Fred Sturm fssturm at unm.edu
Fri Feb 25 10:23:14 MST 2011


On Feb 24, 2011, at 4:16 PM, Douglas Wood wrote:

> Back to a different vocabulary. I'd like to suggest that we are not  
> responsible for the color. That's between the player and the piano.  
> Musician's responsibility. I take the position that what I do only  
> makes the player's job easier (or harder, hopefully not--this is  
> where limiting the piano can be so dismaying to some of them). It is  
> NOT my job to "make the tone". I'm maximizing access to the tone.  
> Then the player can find what he/she wants.


	I heartily endorse this attitude. We do influence the overall tone  
quality of the piano, but our aim should not be so much to "create a  
tone" as to "create a palette." The palette needs to have both pastels  
and brilliant, garish colors, and a full spectrum in between  
(controllable). The pianist uses the palette to do any number of  
possibilities, including creating a garish, ugly sound.
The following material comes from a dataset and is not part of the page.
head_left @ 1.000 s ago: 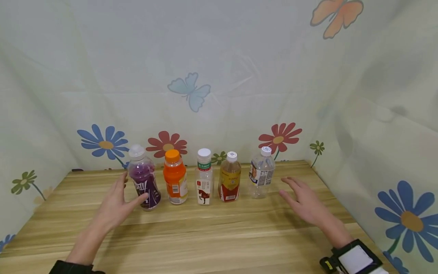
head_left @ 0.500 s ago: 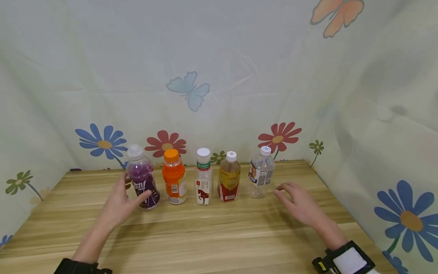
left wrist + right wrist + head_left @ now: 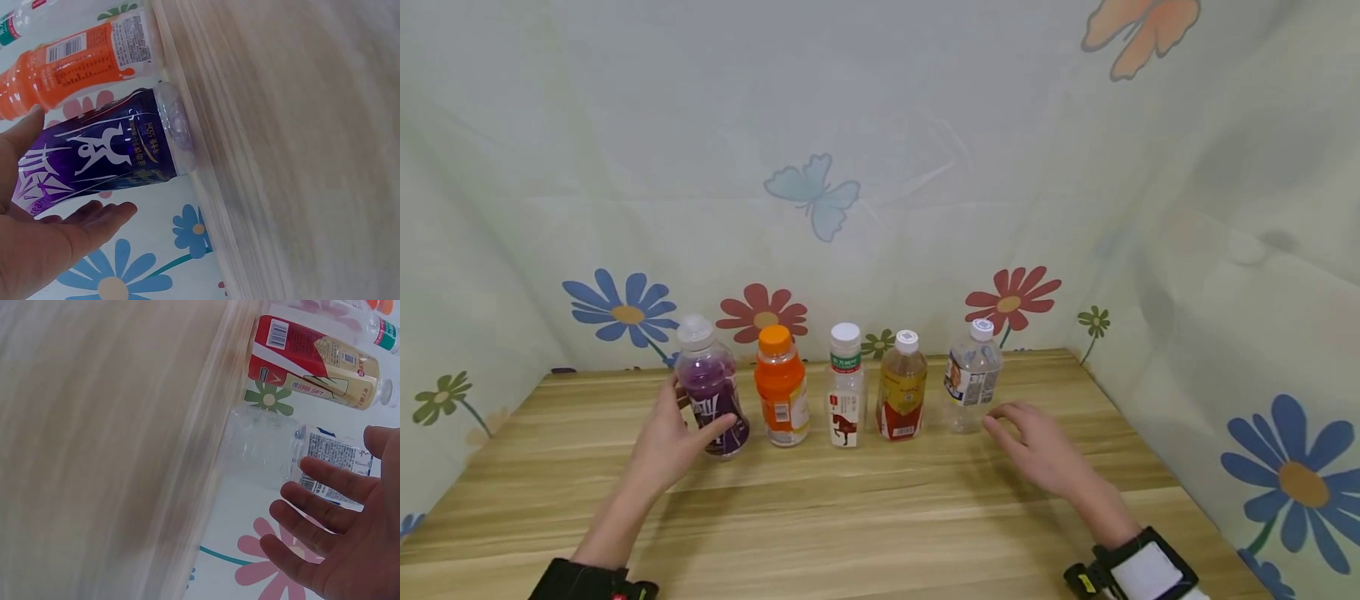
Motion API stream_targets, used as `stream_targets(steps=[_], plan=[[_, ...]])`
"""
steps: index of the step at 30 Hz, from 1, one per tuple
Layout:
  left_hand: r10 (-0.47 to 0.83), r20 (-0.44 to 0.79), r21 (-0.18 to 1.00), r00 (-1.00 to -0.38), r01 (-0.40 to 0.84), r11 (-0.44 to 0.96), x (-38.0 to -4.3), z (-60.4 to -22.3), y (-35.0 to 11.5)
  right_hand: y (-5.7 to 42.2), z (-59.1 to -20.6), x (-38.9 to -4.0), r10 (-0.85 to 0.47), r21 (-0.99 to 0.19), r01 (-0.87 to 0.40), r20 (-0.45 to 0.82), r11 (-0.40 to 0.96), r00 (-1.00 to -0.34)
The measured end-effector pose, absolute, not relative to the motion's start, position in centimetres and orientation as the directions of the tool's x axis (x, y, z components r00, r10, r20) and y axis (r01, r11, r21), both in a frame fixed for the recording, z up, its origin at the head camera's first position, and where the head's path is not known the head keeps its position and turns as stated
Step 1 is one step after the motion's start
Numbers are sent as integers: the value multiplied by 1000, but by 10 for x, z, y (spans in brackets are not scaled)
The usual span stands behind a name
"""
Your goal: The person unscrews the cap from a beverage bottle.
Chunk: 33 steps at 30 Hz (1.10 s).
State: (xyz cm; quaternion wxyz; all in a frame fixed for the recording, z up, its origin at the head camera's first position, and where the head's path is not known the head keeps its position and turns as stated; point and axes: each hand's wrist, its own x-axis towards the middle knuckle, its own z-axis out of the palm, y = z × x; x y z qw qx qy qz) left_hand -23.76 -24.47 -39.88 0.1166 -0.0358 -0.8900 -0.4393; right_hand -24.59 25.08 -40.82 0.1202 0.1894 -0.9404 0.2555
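My left hand [image 3: 666,437] stands at the left side of a purple bottle [image 3: 718,408] with a translucent cap. Its thumb reaches across the front while the other fingers lie along the far left side. In the left wrist view those fingers [image 3: 103,222] are fairly straight, and background shows between them and the purple bottle [image 3: 119,144]. Right of the row, my right hand [image 3: 1037,446] has its fingertips beside a clear bottle [image 3: 976,379] with a white cap. Seen from the right wrist, the fingers [image 3: 312,519] spread loosely and overlap the label of the clear bottle [image 3: 262,447].
Between these two bottles stand an orange bottle [image 3: 782,392], a clear bottle with a horse label [image 3: 846,392] and a red-and-gold labelled bottle [image 3: 903,392], all upright. They share a wood-grain table [image 3: 850,525]. A flower-patterned cloth [image 3: 880,100] hangs behind and at the sides.
My right hand has moved left, closer to the clear bottle at the row's end. My left hand has shifted slightly right, its thumb farther across the purple bottle. All bottles stay in place.
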Motion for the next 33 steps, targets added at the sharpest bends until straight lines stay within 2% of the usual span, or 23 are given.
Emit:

But the  
opportunity is there to use the more brilliant "colors" as accents, or  
to create mixtures in all proportions.
	So I think the most important thing to emphasize in talking about  
voicing is that every single hammer must have an even voicing  
gradient. The mix of partials must rise in each and every one  
(obviously it is a smaller range at the very top). That is a far  
better concept to use than the aim of evening everything out at X, Y  
and Z levels of power. Yes, it needs to be even, but you have to  
create the foundation of the rising gradient. Which means in practical  
terms that you look at the hammer set as your friend (don't attack  
it), and assume, as is likely, that it starts out in a even state.  
Hence, you primarily do precisely the same thing to every single  
hammer, graduated by size of hammer.
	But the element of hammer string contact is king, when it comes to  
consistency of voice over a range of force, and that part of the  
foundation is critical.
Regards,
Fred Sturm
fssturm at unm.edu
"I am only interested in music that is better than it can be played."